A little bit about me

My background is a little bit all over the place:

Distributed systems
High performance computing
Linux kernel hacking
Compilers and language runtimes

Why performance?

Call it a combination of outlook and personality quirk.

I like to develop my software quickly.
But I also like that software to be fast.

Performance—but when?

I often work on software where speed really matters.

Interactive tools

Don’t make your users wait!

Components that other people depend on

Don’t constrain how people use your libraries

Interactive tools

Back in 2005, I started working on a DVCS:

Mercurial

Although written in Python:

It’s fast—competitive with git

An example from the early days of Mercurial

The log command displays history in reverse.

Two common use cases:

I just want to look at the last few changes
I’m searching through history for something

Latency vs throughput

Low latency:

I want (parts of) an answer quickly
“I just want to look at the last few changes”

High throughput:

I want as much data per unit time as possible
“I’m searching through history for something”

Problem?

Where we started

The original version of hg log:

Walked history backwards
One rev at a time

How did this behave?

Displayed the first few revs quickly
Was incredibly slow at retrieving all revs

Why?

Filesystems optimize for one access pattern:

Forwards, from beginning to end

Seeking backwards a little at a time?

It works, but is terribly slow

One “fix”

Force the poor user to tell us what they want!

hg log --limit 5

Problem:

I often don’t know how many revs I want to look at!

Very common usage:

hg log | less

Perverting the usage pattern

These characteristics forced users to plan for how to get best performance

For “I just need a few recent revs”:

View in reverse order, as usual

For “I need to bulk search”:

Ask for forward order

Yuck!

A step on the road

Instead of reading one rev at a time, backwards:

Use a windowed approach!

Jump back \(n\) revs
Read a window of \(n\) revs forwards
Present these in reverse order
Repeat as necessary

How did this fare?

Reduced frequency of backwards seeks by \(n\) times

Bulk throughput got better
Latency for retrieving the first few revs got worse

Not good enough!

A refinement

Start with a tiny window

Repeatedly double the window size as more revs requested

Results?

Instant response for small requests

What about bulk throughput?

Iterating backwards and forwards became indistinguishable

Hooray!

And my point is?

Much (but not all) of the time:

The big-picture details are what count

My hg log story would play out the same way in any programming language

How I spend my time

I spend way too much of my time paying attention to performance issues!

Current job (Facebook):

Make a big interactive Python app fast on huge data sets

Previous job (company I founded):

Make a big interactive Haskell app fast on huge data sets

Measure once

CPython has so-so performance analysis support

Its cProfile module measures every function call

Measurements are expensive enough to distort performance

Even worse:

We find out nothing about what code inside a function is costly

Measure twice

The statprof profiler captures a stack trace periodically

Very low overhead
Tells us about hot spots inside functions
Not accurate on short lived programs
Call-outs to C code delay sample collection

Measure … thrice?

“Poor man’s profiling”

Attach gdb to a Python process
Interrupt and capture a stack periodically
Modern gdb can decode both C and Python stacks

Pain in the ass, high overhead, but greatest insight

If performance matters …

If performance is important to you, build support into your app

Mercurial makes measuring really easy:

Run with --time to measure wall clock execution time
Use --profile to get a cProfile breakdown
Set HGPROF=stat before --profile for a statprof profile

What measurements tell us

Before we pull out the big guns of “rewrite it in C!” …

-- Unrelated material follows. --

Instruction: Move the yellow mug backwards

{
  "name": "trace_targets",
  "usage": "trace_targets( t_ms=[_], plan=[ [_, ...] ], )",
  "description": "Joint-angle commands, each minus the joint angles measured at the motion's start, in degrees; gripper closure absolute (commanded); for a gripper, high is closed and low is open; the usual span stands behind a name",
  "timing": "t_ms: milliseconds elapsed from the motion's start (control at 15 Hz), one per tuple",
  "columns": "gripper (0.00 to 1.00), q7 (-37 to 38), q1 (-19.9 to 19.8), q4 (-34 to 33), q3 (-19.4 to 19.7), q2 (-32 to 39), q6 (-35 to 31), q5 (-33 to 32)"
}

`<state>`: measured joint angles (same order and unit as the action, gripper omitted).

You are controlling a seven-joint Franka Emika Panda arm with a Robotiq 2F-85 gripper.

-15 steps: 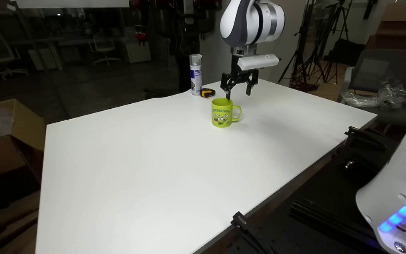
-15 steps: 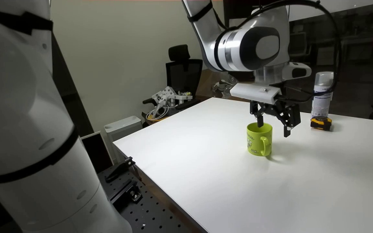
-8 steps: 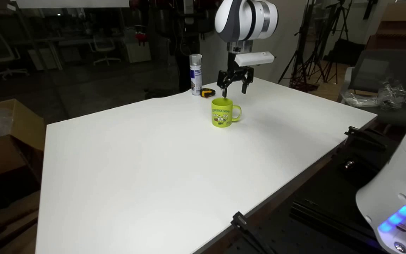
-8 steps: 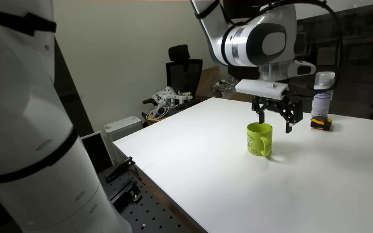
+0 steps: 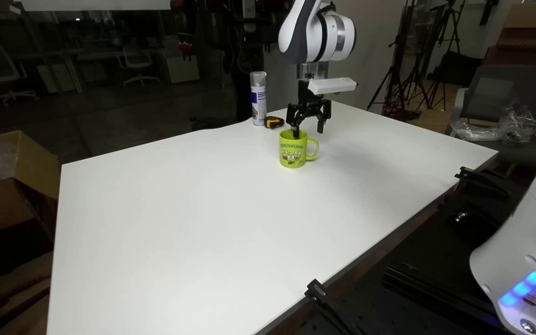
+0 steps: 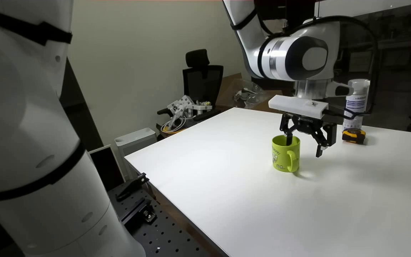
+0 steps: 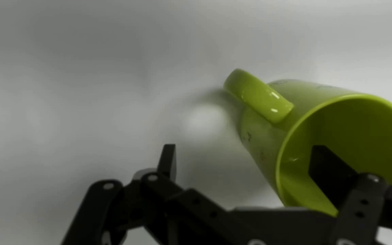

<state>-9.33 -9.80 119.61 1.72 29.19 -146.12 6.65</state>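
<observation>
The yellow mug point(image 5: 290, 151) stands upright on the white table, with cartoon print on its side. It also shows in an exterior view point(image 6: 279, 159), handle toward that camera. In the wrist view the mug point(image 7: 356, 126) is at the right, seen into its open mouth, with its handle toward the upper left. My gripper point(image 5: 308, 135) is open above it; it also shows in an exterior view point(image 6: 304, 150). In the wrist view the gripper point(image 7: 245, 147) has one finger inside the mug's mouth and the other outside, so the wall lies between them. No grip shows.
A white-and-blue spray can point(image 5: 258, 100) and a black-and-yellow tape measure point(image 5: 274, 122) stand behind the mug near the table's far edge. They also show in an exterior view, the can point(image 6: 355, 107) and tape measure point(image 6: 354, 136) right of the gripper. Black clamps point(image 5: 482, 181) sit along the near table edge.
The gripper first shifted sideways and slightly up over the mug, then came down, so one fingertip dropped below the rim. The fingers stayed open and the mug has not moved.
</observation>
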Motion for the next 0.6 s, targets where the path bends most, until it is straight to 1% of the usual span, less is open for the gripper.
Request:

How can we improve the performance of code under CPython?

Obviously, we measure before and after!

What’s in a name?

In CPython, most name lookups are expensive

For example, even in a process that is mostly network- and IO-bound, this transformation makes for a 3% speedup:

     def sendstream(self, source):
+        write = self.fout.write
         for chunk in source.gen:
-            self.fout.write(chunk)
+            write(chunk)
         self.fout.flush()

Wait, what?

What’s this even doing?

     def sendstream(self, source):
+        write = self.fout.write
         for chunk in source.gen:
-            self.fout.write(chunk)
+            write(chunk)
         self.fout.flush()

Look up the name self.fout.write just once
Hoist this expensive lookup out of the loop
Replace it with a local variable lookup

Even shortish chains of dots are expensive!

Scary features

In fact, if you really need top performance out of CPython:

There are quite a few language features you can avoid

Nested functions

Why are nested functions expensive?

def foo():
    def bar():
        wat()

When resolving a name, a normal function:

Searches its own environment and its module

A nested function:

Must search all of its enclosing environments

Classes with deep hierarchies

Why are classes with deep hierarchies expensive?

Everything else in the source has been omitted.